## Information shown
((
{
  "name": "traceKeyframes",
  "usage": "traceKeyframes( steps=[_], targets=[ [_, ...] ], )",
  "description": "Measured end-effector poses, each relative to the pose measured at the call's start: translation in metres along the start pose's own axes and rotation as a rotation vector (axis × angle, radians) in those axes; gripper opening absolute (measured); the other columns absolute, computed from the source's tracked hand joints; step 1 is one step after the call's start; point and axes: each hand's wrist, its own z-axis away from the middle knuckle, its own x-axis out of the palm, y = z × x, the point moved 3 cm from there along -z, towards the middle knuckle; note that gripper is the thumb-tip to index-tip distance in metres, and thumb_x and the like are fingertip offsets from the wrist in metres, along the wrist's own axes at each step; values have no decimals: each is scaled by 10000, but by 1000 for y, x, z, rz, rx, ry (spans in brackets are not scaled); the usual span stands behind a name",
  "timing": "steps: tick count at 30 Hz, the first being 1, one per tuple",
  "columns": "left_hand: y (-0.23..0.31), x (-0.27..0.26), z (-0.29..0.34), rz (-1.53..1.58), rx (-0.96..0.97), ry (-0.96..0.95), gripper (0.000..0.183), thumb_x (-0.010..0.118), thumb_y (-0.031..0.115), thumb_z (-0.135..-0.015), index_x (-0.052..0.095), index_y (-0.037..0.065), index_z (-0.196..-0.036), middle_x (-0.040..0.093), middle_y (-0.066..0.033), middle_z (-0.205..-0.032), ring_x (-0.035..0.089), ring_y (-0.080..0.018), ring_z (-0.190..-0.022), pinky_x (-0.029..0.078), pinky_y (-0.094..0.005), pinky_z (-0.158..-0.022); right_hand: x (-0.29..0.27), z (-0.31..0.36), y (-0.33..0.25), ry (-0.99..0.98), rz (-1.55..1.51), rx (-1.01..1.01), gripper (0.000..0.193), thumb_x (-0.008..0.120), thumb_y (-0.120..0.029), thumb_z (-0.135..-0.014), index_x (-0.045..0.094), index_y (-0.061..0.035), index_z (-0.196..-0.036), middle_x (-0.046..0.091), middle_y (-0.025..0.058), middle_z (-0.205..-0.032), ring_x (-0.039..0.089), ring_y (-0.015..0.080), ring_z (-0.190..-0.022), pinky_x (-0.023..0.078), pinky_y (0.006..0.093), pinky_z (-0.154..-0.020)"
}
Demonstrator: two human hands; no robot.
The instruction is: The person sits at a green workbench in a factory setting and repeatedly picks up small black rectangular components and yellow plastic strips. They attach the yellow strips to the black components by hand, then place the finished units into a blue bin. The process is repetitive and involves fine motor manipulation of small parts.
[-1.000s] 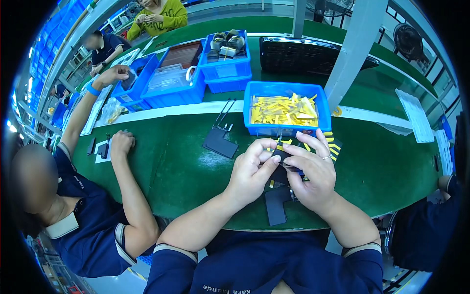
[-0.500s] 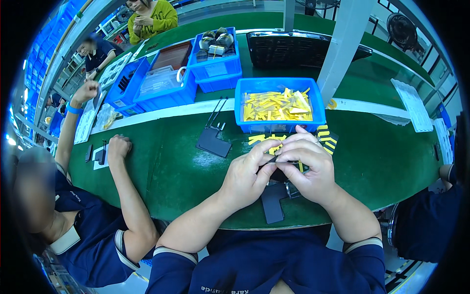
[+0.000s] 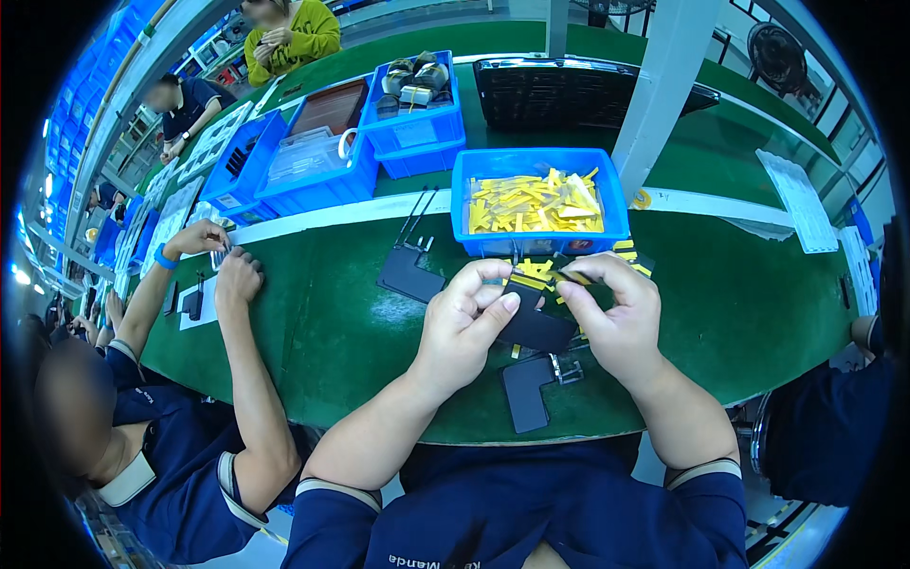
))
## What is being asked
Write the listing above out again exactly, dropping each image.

## Exercise result
{
  "name": "traceKeyframes",
  "usage": "traceKeyframes( steps=[_], targets=[ [_, ...] ], )",
  "description": "Measured end-effector poses, each relative to the pose measured at the call's start: translation in metres along the start pose's own axes and rotation as a rotation vector (axis × angle, radians) in those axes; gripper opening absolute (measured); the other columns absolute, computed from the source's tracked hand joints; step 1 is one step after the call's start; point and axes: each hand's wrist, its own z-axis away from the middle knuckle, its own x-axis out of the palm, y = z × x, the point moved 3 cm from there along -z, towards the middle knuckle; note that gripper is the thumb-tip to index-tip distance in metres, and thumb_x and the like are fingertip offsets from the wrist in metres, along the wrist's own axes at each step; values have no decimals: each is scaled by 10000, but by 1000 for y, x, z, rz, rx, ry (spans in brackets are not scaled); the usual span stands behind a name",
  "timing": "steps: tick count at 30 Hz, the first being 1, one per tuple",
  "columns": "left_hand: y (-0.23..0.31), x (-0.27..0.26), z (-0.29..0.34), rz (-1.53..1.58), rx (-0.96..0.97), ry (-0.96..0.95), gripper (0.000..0.183), thumb_x (-0.010..0.118), thumb_y (-0.031..0.115), thumb_z (-0.135..-0.015), index_x (-0.052..0.095), index_y (-0.037..0.065), index_z (-0.196..-0.036), middle_x (-0.040..0.093), middle_y (-0.066..0.033), middle_z (-0.205..-0.032), ring_x (-0.035..0.089), ring_y (-0.080..0.018), ring_z (-0.190..-0.022), pinky_x (-0.029..0.078), pinky_y (-0.094..0.005), pinky_z (-0.158..-0.022); right_hand: x (-0.29..0.27), z (-0.31..0.36), y (-0.33..0.25), ry (-0.99..0.98), rz (-1.55..1.51), rx (-1.01..1.01), gripper (0.000..0.193), thumb_x (-0.008..0.120), thumb_y (-0.120..0.029), thumb_z (-0.135..-0.014), index_x (-0.045..0.094), index_y (-0.061..0.035), index_z (-0.196..-0.036), middle_x (-0.046..0.091), middle_y (-0.025..0.058), middle_z (-0.205..-0.032), ring_x (-0.039..0.089), ring_y (-0.015..0.080), ring_z (-0.190..-0.022), pinky_x (-0.023..0.078), pinky_y (0.006..0.093), pinky_z (-0.154..-0.020)"
}
Demonstrator: two human hands; no robot.
The instruction is: The person sits at a green workbench in a factory setting and repeatedly picks up small black rectangular components and yellow plastic strips. They attach the yellow strips to the black components by hand, then place the finished units into a blue bin. The process is repetitive and involves fine motor manipulation of small parts.
[-1.000s] 
[-0.500s] 
[+0.000s] 

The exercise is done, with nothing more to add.